*** INPUT MATERIAL ***

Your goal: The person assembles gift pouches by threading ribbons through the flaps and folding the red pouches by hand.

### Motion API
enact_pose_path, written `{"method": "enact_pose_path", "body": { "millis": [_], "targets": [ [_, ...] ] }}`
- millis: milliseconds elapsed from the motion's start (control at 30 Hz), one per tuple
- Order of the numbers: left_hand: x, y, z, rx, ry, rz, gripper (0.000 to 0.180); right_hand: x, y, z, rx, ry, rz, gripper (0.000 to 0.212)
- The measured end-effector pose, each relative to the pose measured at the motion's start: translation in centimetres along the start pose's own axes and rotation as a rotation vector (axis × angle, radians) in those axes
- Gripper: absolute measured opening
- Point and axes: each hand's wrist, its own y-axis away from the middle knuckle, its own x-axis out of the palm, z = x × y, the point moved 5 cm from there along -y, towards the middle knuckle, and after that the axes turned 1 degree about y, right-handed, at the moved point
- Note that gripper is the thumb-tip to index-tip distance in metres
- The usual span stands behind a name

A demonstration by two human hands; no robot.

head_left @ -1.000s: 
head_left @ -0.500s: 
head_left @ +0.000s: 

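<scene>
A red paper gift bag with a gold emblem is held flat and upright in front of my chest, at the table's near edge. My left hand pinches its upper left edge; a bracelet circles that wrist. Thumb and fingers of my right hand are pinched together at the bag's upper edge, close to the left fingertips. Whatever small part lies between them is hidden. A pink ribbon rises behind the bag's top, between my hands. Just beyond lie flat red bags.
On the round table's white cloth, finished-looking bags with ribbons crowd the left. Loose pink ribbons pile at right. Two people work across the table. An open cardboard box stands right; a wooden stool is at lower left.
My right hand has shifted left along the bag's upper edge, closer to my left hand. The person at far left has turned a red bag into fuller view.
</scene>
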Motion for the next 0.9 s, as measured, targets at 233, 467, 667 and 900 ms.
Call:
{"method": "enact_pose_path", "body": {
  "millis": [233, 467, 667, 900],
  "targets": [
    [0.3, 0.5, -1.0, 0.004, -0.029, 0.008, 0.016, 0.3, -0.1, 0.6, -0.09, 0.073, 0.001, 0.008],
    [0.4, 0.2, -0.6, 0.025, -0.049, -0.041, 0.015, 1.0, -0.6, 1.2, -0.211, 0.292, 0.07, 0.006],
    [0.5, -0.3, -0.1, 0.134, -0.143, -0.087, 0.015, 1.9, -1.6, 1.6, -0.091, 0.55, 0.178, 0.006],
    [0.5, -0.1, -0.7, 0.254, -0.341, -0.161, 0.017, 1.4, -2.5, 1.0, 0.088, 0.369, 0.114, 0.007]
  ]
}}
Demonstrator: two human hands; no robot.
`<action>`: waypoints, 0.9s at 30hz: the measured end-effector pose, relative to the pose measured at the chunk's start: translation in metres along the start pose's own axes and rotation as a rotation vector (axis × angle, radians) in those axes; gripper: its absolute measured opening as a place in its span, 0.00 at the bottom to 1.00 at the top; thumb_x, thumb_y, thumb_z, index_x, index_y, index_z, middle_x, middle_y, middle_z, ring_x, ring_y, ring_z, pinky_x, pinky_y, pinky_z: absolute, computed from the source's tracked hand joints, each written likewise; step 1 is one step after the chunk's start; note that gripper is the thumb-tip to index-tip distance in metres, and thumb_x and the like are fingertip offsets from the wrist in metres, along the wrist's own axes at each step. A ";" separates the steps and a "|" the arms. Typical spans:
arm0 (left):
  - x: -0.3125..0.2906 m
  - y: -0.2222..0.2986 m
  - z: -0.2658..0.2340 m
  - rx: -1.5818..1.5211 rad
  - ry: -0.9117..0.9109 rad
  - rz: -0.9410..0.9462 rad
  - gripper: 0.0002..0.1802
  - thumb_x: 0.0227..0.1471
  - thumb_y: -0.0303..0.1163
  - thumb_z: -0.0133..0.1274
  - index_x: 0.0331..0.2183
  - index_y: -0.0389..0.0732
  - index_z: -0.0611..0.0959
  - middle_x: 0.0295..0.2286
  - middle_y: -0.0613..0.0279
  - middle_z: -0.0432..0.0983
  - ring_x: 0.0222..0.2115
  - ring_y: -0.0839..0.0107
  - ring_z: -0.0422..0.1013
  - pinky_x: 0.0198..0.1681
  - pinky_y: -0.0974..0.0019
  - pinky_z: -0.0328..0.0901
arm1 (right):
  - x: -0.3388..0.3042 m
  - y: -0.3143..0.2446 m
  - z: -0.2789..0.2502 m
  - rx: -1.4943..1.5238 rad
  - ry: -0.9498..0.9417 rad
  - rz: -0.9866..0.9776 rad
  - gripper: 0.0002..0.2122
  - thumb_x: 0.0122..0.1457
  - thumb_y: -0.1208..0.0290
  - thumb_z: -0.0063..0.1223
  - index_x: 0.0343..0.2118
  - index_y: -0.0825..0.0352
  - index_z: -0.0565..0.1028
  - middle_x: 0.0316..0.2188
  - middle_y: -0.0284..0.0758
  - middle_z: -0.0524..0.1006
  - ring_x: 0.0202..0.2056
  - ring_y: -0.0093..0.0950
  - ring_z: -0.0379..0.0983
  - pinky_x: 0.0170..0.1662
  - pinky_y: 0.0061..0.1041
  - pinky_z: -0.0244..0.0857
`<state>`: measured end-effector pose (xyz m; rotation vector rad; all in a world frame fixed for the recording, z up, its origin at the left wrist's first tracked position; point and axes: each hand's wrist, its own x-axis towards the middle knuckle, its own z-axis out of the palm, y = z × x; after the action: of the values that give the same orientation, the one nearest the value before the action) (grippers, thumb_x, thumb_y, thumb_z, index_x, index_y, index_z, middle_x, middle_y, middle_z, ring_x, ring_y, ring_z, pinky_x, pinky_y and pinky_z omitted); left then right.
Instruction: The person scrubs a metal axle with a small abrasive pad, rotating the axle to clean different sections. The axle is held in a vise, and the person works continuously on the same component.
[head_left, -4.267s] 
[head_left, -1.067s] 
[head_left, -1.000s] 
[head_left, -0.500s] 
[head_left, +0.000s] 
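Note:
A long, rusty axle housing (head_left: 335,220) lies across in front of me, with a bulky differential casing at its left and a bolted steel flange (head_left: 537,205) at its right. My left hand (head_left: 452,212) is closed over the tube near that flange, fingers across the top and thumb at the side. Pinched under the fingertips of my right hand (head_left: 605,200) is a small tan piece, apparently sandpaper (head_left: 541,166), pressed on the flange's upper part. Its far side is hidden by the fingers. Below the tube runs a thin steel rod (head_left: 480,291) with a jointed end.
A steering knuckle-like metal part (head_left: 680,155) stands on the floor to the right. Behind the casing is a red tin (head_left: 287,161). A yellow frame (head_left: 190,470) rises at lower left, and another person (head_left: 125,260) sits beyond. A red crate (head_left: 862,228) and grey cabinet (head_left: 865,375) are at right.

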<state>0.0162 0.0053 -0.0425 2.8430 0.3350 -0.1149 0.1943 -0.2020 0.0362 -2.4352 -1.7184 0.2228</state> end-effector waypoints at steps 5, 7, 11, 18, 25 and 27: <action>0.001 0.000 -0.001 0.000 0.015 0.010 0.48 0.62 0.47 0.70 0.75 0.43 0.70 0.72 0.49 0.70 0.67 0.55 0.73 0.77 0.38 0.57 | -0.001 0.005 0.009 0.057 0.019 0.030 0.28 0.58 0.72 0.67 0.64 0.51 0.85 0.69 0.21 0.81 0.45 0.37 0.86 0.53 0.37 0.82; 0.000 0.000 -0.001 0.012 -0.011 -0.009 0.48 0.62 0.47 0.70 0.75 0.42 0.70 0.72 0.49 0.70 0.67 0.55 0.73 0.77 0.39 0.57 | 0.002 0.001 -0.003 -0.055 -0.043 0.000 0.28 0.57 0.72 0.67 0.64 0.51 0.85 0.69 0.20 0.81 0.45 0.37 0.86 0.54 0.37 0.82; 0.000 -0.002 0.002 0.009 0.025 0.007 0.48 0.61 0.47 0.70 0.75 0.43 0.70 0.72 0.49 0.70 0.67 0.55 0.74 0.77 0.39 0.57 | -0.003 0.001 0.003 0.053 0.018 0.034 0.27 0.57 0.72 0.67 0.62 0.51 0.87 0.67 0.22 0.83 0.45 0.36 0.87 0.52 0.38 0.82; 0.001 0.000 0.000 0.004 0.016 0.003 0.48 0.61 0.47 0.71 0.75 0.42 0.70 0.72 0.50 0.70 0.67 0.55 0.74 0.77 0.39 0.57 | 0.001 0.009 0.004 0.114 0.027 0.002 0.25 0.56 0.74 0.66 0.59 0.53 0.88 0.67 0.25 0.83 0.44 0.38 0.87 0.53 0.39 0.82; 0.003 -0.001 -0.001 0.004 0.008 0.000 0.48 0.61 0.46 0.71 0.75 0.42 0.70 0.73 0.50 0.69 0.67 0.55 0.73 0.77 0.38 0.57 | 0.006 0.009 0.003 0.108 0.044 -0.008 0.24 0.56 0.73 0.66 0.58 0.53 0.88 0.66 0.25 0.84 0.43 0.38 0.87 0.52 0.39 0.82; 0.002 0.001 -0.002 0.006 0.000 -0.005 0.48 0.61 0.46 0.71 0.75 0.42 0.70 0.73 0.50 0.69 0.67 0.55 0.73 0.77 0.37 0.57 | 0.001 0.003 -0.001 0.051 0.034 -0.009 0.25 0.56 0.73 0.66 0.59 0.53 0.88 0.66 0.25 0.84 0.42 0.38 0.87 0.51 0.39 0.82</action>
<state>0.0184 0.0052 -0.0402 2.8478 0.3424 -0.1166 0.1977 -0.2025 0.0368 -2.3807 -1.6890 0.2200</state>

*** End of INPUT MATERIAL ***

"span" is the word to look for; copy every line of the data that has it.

- The usual span stands behind a name
`<action>`: waypoints, 0.9s at 30hz: the measured end-effector pose, relative to the pose measured at the chunk's start: translation in metres along the start pose's own axes and rotation as a rotation vector (axis × angle, radians) in those axes; gripper: its absolute measured opening as a place in its span, 0.00 at the bottom to 1.00 at the top; thumb_x, thumb_y, thumb_z, index_x, index_y, index_z, middle_x, middle_y, middle_z, ring_x, ring_y, ring_z, pinky_x, pinky_y, pinky_z: absolute, computed from the source's tracked hand joints, each written likewise; step 1 is one step after the chunk's start; note that gripper is the thumb-tip to index-tip distance in metres, and thumb_x and the like are fingertip offsets from the wrist in metres, along the wrist's own axes at each step. A ";" separates the steps and a "|" the arms. Typical spans:

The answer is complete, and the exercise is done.